■ ACTIVITY ■
Your answer must contain each line of the listing in which "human" appears, copied in full.

------------------------------------

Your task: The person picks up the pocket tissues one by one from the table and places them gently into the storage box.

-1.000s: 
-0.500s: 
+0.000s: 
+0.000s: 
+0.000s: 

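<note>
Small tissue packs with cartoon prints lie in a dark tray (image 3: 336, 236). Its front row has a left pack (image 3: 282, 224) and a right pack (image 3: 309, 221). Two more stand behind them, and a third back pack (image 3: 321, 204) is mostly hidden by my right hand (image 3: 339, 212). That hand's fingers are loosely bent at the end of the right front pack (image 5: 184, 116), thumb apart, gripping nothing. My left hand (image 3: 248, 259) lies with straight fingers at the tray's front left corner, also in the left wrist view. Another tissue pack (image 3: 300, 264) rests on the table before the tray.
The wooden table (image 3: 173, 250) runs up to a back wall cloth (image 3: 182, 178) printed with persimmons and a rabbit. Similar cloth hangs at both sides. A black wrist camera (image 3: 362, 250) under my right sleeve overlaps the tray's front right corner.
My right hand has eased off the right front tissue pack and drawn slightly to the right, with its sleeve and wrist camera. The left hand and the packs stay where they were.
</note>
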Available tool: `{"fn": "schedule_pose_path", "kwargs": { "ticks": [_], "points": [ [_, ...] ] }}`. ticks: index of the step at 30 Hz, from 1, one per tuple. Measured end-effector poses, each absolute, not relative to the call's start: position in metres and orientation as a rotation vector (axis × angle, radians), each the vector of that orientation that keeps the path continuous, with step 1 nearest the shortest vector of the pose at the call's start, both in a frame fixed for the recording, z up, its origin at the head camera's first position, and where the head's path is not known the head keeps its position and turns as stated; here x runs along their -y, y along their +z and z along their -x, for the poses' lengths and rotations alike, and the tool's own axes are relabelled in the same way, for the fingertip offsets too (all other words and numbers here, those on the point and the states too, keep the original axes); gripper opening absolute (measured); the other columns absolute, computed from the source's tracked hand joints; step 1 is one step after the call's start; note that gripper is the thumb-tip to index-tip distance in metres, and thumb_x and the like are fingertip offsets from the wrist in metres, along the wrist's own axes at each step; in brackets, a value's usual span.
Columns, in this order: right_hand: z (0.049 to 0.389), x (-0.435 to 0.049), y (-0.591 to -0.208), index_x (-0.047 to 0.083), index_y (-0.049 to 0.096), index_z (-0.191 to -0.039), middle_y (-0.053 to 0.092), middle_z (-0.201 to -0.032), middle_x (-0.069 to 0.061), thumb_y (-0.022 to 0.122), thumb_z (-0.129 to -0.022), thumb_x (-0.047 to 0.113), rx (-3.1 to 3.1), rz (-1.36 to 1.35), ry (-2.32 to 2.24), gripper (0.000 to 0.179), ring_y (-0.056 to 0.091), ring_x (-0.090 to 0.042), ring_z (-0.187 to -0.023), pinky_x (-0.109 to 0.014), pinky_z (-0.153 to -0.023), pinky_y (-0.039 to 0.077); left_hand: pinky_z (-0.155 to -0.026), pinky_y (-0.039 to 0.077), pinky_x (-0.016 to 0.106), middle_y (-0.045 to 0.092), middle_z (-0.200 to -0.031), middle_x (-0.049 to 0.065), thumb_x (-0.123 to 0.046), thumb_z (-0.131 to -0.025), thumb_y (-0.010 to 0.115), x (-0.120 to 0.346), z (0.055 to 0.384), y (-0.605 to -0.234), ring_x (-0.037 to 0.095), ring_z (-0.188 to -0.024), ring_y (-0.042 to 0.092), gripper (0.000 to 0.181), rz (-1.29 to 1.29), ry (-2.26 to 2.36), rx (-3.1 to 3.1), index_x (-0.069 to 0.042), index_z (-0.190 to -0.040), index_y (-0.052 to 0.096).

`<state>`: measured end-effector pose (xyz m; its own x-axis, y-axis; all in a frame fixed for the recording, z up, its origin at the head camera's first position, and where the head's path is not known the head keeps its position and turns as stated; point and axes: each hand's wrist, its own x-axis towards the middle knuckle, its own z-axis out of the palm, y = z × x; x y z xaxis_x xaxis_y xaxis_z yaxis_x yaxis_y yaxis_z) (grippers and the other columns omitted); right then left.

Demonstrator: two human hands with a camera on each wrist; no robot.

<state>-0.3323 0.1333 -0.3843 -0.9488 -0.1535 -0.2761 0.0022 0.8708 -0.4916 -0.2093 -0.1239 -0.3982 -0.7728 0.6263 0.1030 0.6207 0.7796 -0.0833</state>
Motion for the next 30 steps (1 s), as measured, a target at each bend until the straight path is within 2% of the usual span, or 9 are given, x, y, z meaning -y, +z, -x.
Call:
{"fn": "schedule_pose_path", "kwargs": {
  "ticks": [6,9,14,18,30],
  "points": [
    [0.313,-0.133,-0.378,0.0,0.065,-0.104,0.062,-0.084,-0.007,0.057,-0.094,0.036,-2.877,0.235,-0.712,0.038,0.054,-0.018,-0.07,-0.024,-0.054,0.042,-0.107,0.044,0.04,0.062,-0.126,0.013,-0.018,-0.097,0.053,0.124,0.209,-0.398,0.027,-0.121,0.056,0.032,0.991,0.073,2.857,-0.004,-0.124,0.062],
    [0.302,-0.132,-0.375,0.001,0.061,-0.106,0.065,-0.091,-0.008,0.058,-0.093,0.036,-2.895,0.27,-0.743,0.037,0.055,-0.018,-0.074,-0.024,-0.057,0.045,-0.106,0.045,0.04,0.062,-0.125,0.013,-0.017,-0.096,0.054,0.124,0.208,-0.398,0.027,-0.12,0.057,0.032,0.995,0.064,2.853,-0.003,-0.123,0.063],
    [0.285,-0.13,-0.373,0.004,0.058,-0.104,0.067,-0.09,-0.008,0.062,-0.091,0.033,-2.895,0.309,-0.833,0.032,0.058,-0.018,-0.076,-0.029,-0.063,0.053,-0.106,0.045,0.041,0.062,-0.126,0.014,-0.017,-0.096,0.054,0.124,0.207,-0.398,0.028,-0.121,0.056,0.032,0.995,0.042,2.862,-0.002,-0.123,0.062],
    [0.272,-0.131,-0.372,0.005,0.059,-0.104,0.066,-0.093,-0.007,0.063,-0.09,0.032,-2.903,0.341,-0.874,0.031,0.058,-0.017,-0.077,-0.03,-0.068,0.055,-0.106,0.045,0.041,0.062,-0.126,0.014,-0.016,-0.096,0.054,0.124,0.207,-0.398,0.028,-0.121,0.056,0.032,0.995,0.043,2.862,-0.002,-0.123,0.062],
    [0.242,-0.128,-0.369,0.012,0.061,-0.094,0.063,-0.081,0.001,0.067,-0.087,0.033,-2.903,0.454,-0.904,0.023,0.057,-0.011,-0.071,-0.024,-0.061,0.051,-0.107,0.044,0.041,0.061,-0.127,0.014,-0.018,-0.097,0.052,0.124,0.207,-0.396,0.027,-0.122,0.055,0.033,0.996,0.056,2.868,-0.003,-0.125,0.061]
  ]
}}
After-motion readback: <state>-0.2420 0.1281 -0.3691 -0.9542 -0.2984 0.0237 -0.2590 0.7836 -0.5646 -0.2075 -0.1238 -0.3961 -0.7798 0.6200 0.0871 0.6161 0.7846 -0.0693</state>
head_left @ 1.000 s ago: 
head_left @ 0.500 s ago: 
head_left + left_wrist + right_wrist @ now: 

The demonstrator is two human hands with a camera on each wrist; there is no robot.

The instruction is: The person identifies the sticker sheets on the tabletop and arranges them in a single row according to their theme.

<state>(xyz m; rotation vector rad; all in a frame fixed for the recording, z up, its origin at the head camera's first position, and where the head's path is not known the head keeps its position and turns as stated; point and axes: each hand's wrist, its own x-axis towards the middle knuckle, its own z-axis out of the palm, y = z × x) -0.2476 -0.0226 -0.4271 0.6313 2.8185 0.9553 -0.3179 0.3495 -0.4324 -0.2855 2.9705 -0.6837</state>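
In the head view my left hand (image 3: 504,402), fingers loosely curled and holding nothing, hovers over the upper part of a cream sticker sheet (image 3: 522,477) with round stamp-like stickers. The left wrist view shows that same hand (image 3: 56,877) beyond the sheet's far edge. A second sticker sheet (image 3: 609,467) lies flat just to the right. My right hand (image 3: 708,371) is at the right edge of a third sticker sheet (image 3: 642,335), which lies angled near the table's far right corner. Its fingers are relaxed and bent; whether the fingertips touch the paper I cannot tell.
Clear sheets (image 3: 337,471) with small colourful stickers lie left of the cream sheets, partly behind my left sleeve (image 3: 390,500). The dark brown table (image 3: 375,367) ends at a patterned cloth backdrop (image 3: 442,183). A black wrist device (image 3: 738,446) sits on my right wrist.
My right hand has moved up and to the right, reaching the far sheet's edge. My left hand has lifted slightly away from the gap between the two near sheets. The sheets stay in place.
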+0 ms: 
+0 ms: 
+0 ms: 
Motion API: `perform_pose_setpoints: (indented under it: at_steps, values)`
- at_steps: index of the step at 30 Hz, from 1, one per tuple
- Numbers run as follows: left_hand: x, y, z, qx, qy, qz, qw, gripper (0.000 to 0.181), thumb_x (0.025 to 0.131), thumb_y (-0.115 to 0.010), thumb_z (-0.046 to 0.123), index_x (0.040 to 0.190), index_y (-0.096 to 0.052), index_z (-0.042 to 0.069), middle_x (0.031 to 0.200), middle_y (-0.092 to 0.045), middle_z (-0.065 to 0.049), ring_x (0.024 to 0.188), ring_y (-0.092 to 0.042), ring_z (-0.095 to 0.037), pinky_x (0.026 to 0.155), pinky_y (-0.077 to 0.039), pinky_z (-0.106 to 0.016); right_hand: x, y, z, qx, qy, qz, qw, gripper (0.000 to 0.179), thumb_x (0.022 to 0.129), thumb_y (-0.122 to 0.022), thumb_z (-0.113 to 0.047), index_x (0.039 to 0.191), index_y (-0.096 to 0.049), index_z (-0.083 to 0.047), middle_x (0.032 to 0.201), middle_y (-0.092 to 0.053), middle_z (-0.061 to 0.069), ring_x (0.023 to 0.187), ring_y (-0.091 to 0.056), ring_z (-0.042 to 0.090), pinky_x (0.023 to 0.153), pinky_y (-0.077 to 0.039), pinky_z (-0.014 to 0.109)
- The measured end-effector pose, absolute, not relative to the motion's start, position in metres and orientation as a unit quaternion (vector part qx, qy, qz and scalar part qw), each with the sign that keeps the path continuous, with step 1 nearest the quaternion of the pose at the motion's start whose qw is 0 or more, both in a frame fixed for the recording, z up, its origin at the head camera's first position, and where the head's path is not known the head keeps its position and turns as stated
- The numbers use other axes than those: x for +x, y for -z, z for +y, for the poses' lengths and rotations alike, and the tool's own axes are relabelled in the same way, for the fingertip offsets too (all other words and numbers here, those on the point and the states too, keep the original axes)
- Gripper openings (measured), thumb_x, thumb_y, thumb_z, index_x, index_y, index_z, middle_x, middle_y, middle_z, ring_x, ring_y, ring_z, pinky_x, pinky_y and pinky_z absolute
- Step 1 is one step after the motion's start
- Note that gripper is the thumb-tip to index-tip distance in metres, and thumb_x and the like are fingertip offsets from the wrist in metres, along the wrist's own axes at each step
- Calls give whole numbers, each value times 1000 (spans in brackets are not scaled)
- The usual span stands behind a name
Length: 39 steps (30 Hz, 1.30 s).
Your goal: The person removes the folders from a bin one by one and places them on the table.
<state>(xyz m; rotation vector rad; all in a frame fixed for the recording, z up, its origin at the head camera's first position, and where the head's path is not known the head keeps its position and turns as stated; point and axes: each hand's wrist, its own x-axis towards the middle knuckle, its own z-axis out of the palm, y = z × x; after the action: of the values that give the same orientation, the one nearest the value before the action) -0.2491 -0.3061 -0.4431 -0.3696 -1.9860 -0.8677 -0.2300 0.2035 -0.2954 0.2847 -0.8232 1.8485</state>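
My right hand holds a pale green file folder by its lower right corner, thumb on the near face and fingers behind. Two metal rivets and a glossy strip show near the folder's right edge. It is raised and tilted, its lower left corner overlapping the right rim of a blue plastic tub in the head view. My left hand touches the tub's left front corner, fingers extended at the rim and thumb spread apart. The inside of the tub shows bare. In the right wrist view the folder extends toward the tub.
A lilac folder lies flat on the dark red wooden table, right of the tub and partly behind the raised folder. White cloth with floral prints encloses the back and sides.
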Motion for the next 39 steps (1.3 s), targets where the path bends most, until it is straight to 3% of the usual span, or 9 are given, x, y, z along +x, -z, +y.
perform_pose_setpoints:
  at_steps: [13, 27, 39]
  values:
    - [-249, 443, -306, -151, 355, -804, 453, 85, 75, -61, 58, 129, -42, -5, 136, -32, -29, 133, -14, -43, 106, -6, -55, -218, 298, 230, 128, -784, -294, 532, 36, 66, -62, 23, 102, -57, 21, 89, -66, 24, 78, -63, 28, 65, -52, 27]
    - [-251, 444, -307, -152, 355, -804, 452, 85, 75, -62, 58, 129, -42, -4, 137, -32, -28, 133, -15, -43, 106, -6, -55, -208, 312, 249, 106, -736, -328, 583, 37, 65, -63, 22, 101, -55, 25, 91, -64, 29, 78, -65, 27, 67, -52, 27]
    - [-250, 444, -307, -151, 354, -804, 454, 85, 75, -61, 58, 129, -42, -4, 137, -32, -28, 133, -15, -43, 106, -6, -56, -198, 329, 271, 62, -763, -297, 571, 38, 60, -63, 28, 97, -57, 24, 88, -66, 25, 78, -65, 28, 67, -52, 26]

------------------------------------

■ SOLUTION TO THE PROBLEM ■
Demonstrator: two human hands with a camera on each wrist; no robot.
The demonstrator is two human hands with a camera on each wrist; there is no robot.

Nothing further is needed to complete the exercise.